WORK TO BE COMPLETED = Would you return the lines between the one holding "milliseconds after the" and the one holding "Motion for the", inclusive, and only those, exactly as they stand in the listing below?

++++ DATA PROVIDED

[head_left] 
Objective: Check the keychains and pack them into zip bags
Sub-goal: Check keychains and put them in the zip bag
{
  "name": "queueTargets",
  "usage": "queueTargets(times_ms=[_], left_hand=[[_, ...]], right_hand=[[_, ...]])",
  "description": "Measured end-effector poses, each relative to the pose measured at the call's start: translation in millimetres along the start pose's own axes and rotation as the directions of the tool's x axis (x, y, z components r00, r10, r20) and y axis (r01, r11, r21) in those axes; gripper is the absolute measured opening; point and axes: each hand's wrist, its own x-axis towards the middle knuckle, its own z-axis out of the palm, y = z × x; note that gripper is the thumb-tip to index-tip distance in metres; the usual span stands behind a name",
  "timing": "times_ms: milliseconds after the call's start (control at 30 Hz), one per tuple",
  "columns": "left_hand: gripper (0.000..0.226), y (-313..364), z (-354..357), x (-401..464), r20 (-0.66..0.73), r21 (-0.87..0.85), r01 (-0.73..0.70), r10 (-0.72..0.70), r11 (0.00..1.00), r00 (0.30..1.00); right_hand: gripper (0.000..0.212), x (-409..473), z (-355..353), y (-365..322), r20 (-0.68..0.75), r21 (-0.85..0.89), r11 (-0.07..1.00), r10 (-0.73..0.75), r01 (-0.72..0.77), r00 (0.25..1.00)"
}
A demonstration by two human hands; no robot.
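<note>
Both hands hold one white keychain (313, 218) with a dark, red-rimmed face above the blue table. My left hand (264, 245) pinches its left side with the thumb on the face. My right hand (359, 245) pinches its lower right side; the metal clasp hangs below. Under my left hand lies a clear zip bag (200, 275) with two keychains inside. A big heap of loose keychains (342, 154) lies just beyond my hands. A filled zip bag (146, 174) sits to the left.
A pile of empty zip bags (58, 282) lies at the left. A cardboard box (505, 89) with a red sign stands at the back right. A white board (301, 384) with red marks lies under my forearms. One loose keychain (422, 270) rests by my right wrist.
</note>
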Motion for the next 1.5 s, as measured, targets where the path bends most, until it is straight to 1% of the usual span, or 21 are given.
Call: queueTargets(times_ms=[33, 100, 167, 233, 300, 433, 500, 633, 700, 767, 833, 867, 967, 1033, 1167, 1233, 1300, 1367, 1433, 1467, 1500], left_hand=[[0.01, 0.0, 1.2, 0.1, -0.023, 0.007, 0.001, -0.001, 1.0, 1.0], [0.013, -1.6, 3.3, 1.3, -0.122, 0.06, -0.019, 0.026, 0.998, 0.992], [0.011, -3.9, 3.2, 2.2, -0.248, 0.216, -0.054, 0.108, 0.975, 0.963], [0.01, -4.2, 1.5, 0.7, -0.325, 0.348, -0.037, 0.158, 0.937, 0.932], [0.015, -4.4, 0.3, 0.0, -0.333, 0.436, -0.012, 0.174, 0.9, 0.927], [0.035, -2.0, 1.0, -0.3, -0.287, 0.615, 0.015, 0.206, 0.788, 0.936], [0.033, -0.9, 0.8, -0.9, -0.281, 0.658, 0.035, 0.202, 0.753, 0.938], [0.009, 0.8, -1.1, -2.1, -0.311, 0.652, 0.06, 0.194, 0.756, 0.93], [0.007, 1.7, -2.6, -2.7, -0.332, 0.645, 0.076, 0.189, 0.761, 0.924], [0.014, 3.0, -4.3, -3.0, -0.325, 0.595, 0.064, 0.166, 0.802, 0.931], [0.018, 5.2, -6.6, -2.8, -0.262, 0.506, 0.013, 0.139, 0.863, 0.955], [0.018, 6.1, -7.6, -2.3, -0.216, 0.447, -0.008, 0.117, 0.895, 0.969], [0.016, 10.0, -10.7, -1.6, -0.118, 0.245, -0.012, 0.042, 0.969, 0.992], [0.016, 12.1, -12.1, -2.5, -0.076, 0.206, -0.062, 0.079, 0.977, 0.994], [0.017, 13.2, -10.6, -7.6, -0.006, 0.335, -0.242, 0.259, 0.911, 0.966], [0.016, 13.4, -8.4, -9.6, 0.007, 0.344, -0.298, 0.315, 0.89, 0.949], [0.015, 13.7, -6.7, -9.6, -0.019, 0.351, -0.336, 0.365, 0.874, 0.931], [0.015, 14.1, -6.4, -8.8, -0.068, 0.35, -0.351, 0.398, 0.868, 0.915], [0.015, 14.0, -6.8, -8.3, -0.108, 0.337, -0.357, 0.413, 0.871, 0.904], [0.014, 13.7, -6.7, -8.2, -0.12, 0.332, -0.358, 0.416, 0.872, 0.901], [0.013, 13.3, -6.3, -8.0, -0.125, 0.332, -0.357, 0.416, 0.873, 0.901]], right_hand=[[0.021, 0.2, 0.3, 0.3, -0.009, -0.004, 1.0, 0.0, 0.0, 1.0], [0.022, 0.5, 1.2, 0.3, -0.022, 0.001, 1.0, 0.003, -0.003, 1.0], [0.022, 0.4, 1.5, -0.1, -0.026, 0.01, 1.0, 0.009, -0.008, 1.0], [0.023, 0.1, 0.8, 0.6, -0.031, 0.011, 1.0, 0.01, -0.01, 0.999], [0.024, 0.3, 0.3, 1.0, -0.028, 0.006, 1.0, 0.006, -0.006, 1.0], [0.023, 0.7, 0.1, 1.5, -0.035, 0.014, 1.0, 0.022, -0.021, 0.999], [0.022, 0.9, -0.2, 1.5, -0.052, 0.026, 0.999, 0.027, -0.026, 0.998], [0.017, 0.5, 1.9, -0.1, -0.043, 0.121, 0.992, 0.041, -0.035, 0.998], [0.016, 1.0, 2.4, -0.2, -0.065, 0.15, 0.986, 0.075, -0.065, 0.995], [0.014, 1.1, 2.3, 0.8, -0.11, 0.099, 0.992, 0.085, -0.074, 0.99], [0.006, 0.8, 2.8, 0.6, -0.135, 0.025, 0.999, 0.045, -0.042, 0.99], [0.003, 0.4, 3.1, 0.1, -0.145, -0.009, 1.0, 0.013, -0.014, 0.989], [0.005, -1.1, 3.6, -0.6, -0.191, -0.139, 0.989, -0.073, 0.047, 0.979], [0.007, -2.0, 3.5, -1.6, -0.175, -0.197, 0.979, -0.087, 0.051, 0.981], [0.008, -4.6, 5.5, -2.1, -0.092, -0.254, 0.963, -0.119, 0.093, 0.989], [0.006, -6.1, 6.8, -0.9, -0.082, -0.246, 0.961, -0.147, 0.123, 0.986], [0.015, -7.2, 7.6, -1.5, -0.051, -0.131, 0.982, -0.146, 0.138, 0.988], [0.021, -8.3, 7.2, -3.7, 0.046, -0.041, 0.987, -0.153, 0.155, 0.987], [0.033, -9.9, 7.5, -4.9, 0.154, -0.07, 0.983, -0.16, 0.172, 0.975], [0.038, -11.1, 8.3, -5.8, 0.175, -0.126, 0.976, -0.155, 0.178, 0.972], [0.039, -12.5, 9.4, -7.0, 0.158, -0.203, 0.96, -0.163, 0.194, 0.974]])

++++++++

YOUR RESPONSE =
  "timing": "times_ms: milliseconds after the call's start (control at 30 Hz), one per tuple",
  "columns": "left_hand: gripper (0.000..0.226), y (-313..364), z (-354..357), x (-401..464), r20 (-0.66..0.73), r21 (-0.87..0.85), r01 (-0.73..0.70), r10 (-0.72..0.70), r11 (0.00..1.00), r00 (0.30..1.00); right_hand: gripper (0.000..0.212), x (-409..473), z (-355..353), y (-365..322), r20 (-0.68..0.75), r21 (-0.85..0.89), r11 (-0.07..1.00), r10 (-0.73..0.75), r01 (-0.72..0.77), r00 (0.25..1.00)"
}
A demonstration by two human hands; no robot.
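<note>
Both hands hold one white keychain (313, 218) with a dark, red-rimmed face above the blue table. My left hand (264, 245) pinches its left side with the thumb on the face. My right hand (359, 245) pinches its lower right side; the metal clasp hangs below. Under my left hand lies a clear zip bag (200, 275) with two keychains inside. A big heap of loose keychains (342, 154) lies just beyond my hands. A filled zip bag (146, 174) sits to the left.
A pile of empty zip bags (58, 282) lies at the left. A cardboard box (505, 89) with a red sign stands at the back right. A white board (301, 384) with red marks lies under my forearms. One loose keychain (422, 270) rests by my right wrist.
</note>
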Motion for the next 1.5 s, as measured, targets where the path bends most, until it is straight to 1% of the usual span, or 21 are given.

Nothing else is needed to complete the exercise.